Implement five (5) different modes for setting the learning rate

[ptoulis]

I believe the user should have the following options for the learning rate.

• [ ] Manual: Should be possible to set the learning rate manually
• [ ] Auto-1dim: Automatic setting of one-dimensional rate (for speed)
• [ ] Auto-pxdim: Automatic setting of diagonal p-dimensional rate (for efficiency)
• [ ] Auto-full: Online estimation of the full matrix.
• [ ] Auto-QN: Use a Quasi-Newton scheme.
• [ ] Averaging: Use averaging.

I suggest we work on the 2 & 3 & 4 for now.
We can add the rest as we go. Any thoughts?

[lantian2012]

Ye and I just looked at the wiki. Thanks for the new method. we have a few questions about the method.

1. You mentioned " α_n and D_n need to approximate the inverse of nI(θ) ". we were wondering why the inverse of nI(θ) would be the optimal learning rate.
2. I think it would be helpful if you could point me to the literature about the method for the approximation of the inverse of nI(θ). (BTW, there might be a typo in " Take the inverse-square of all components Gi <- Gi^2 ". Do we take the before of Gi before squaring it? )
3. Is the iterative method to calculate learning rate also applicable to 1 dim learning rate?

Thanks!

[ptoulis]

re the questions.

1. It is a theoretical result that if one uses the inverse of n I(θ*) then SGD is optimal (same asymptotic variance as the MLE).
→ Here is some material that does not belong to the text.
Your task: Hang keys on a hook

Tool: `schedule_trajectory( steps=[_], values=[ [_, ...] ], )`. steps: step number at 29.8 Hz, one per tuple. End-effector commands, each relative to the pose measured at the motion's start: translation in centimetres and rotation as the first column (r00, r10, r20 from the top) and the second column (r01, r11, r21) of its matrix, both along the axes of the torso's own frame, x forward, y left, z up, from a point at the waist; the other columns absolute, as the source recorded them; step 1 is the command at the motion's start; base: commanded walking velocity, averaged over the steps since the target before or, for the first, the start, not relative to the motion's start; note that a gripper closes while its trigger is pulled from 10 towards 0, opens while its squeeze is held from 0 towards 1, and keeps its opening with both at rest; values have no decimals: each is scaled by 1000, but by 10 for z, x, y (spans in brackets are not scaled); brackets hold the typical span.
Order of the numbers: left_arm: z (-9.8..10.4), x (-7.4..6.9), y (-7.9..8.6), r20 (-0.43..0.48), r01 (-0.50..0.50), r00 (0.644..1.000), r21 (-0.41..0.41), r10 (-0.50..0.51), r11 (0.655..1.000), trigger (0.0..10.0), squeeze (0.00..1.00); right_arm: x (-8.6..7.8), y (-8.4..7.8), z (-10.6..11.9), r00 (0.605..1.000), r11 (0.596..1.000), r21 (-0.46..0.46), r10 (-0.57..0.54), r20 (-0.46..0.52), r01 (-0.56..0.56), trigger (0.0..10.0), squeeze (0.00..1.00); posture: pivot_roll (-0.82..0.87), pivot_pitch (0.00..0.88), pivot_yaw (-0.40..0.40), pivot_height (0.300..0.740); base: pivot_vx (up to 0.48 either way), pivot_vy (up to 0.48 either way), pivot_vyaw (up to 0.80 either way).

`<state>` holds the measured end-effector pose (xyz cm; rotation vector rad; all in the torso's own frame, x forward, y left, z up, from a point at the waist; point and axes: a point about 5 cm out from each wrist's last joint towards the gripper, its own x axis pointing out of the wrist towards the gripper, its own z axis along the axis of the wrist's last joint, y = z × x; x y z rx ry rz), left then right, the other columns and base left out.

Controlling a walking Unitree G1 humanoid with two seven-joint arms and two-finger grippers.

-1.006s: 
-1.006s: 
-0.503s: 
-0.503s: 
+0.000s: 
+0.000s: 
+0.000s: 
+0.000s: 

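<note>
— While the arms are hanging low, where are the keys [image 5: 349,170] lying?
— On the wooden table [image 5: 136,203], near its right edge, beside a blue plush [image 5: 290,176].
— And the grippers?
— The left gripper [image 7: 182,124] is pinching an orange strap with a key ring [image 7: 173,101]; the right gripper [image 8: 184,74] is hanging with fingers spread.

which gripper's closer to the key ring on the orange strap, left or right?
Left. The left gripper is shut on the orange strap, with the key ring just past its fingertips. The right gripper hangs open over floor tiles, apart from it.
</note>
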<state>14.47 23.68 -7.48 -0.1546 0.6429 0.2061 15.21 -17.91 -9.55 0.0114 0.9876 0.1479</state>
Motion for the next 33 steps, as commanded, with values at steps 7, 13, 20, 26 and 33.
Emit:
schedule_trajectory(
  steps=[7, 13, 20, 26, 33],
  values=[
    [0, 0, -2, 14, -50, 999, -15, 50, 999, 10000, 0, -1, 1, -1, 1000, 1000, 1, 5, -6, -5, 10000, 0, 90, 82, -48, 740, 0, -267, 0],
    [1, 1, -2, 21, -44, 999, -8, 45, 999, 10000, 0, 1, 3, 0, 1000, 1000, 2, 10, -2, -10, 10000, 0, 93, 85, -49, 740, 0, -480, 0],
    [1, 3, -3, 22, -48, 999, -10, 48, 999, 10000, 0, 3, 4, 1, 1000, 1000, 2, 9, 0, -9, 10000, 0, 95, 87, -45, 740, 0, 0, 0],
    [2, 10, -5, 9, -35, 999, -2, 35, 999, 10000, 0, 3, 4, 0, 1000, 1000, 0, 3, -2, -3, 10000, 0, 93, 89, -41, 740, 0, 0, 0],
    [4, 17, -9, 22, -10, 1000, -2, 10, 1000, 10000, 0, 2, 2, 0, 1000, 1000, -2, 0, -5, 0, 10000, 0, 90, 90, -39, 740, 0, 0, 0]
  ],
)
I just added two papers about this in the "literature" dropbox folder.
2. The SGD-QN is the following http://jmlr.org/papers/volume10/bordes09a/bordes09a.pdf It approximates the matrix in a BFGS style. Yes! there was a typo. No "inverse-square" but just square.
3. It is but the method with multiple learning rates will be more efficient. We can try in the experiment to simply use the norms of the gradient of the log-likehood, and use this as a 1-dim learning rate.